Medlin, who was the first physician to enroll in the certificate program, says some aspects of new data storage technology are impractical.
He says he enrolled in the program because he wanted to be able to better understand the health information systems he was using at work, but the new technology has turned out to be a source of frustration at times.
“A lot of places just bolted on these electronic doctor systems and the last thing that they considered was their usability by clinicians,” Medlin says.
The technology is in its infancy, and thus Medlin says there are a lot of roadblocks in the system that have yet to be fixed and expedited. In his hospital work, spanning more than a decade, Medlin says he’s often found himself inputting irrelevant information into the system.
“It’s just so incredibly complicated,” he says. “So basically my frustration with that and the products on the market was why I applied to the program—so I could work on the user interfaces.”
There is also a lot of red tape around the process of accessing information in the data warehouses. The process for getting patient information follows rigid guidelines.
Researchers have to go through the Internal Review Board before they contact patients and can’t start their projects without IRB approval.
Sometimes approval only takes weeks. Other times, Pfaff says, the convoluted, bureaucratic approval system can stall research projects for years.
But what’s more of an issue is that some researchers don’t even get to file a request for data. The technology is new and expensive, making it difficult for small practitioners to afford the software that comprises a health informatics system.
What’s Next
With UNC Hospitals’ millions of dollars in grant money, access to data warehouses is a nonissue. And with billions of dollars being invested in health informatics, expansion is Mostafa’s first priority.

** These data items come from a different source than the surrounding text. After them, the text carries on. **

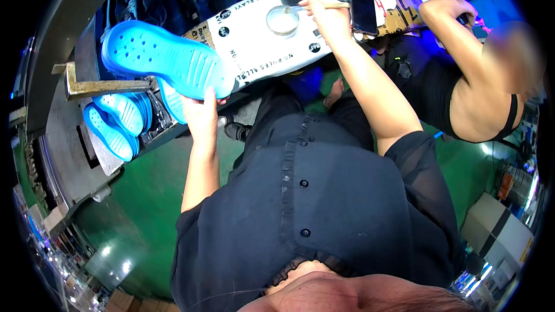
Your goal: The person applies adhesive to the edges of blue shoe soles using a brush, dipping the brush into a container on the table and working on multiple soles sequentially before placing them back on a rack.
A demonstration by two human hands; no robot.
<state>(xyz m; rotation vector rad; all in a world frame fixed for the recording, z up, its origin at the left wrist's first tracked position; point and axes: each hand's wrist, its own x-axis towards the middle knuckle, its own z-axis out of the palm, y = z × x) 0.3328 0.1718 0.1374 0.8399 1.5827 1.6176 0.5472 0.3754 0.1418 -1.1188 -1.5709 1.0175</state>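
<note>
The left hand [207, 103] grips a blue shoe sole [165, 60] by its near end, at the left end of the white table cover [245, 37]. The right hand [330, 16] pinches a pale stick [337, 6], beside a round cup [282, 22]. More blue soles [118, 117] lie at left, nearer the person.

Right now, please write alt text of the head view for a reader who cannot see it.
A person's left hand holds a blue shoe sole while the right hand holds a thin pale tool near a small round dish on a white sheet. More blue soles are at left; another person is at right.
</note>
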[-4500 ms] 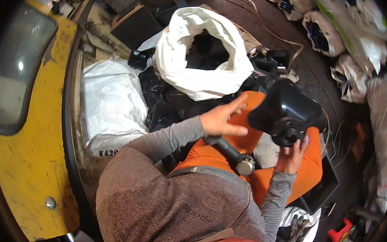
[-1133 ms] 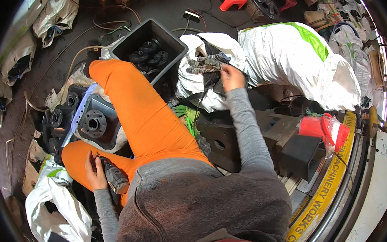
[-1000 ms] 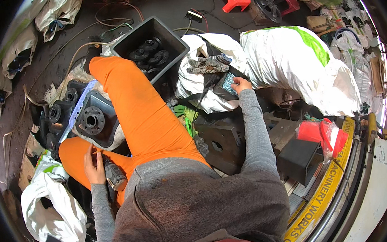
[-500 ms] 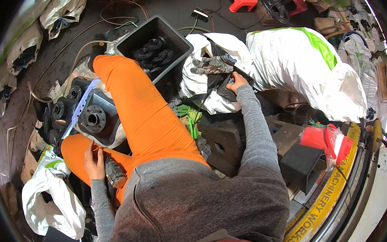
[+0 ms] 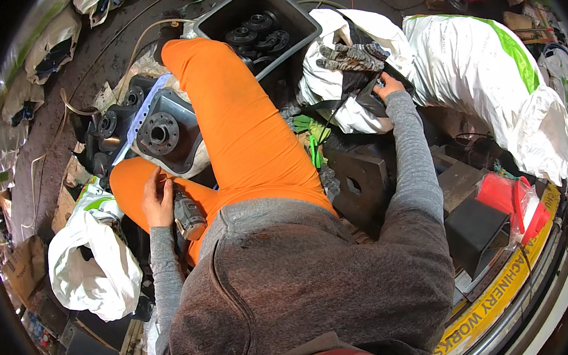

Next up for CHIP is expanding to include a public health informatics graduate certificate. Mostafa says it will focus on how one may detect bioterrorism in a community using information technology, such as preventing major disasters before they happen, like food poisoning. Mostafa says he hopes CHIP can be a part of solving these real-world problems—and live up to UNC-CH’s renown as a leader in the health field.
“Essentially, we want to create an effort which is worthy of UNC-CH’s status and reputation,” he says. “It’s the best of both worlds—you have a big heart and want to help people, but you’re also somewhat nerdy.”